Another important factor has been the breaking up, as a result of the peace conference, into various units of such countries as Austria and parts of Russia and dividing them into smaller nations. It is a question whether this plan of self-determination for small peoples is altogether a good thing. As a result of it, some countries have become economically crippled. One large industrial country, Austria, for instance, has been split up into three or four small units, all of which are feeling their new nationalism. Their manufactures have become disordered, their finances have been upset; their position is as yet and will be for some time to come by no means clear, particularly in regard to the proportion of the debts of the old countries for which they are to be responsible; and their exchanges have fallen so low that trading is almost impossible.

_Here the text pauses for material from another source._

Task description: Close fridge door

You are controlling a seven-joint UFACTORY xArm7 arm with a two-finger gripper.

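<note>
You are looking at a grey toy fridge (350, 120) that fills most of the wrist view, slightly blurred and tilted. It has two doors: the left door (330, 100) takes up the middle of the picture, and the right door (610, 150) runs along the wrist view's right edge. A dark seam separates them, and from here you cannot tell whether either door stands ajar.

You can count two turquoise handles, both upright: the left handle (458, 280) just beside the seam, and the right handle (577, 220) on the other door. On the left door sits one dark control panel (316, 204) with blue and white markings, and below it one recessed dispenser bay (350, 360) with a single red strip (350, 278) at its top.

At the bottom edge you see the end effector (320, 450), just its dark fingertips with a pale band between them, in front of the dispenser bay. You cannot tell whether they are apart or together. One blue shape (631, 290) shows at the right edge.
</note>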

The Polish mark can be bought now in Chicago for 25 cents a hundred. You can buy the German mark today, which before the war sold for 24 cents, for $1.25 a hundred. You can buy the French franc, which before the war was valued at 20 cents, for 534 cents. The Austrian crown you can buy at 30 cents a hundred; the Italian lira for three cents, and so on down the line. Mind you, we buy the franc from the Italian and the lira from the Frenchman, which shows that the opinion they have of one another's currency is not by any means flattering.

At present we are in the midst of our export season. Under normal conditions exchange falls in the autumn. This year it fell, but it was so low when it began to fall that the price at which foreign exchanges are selling today on the Chicago market is something of a tragedy.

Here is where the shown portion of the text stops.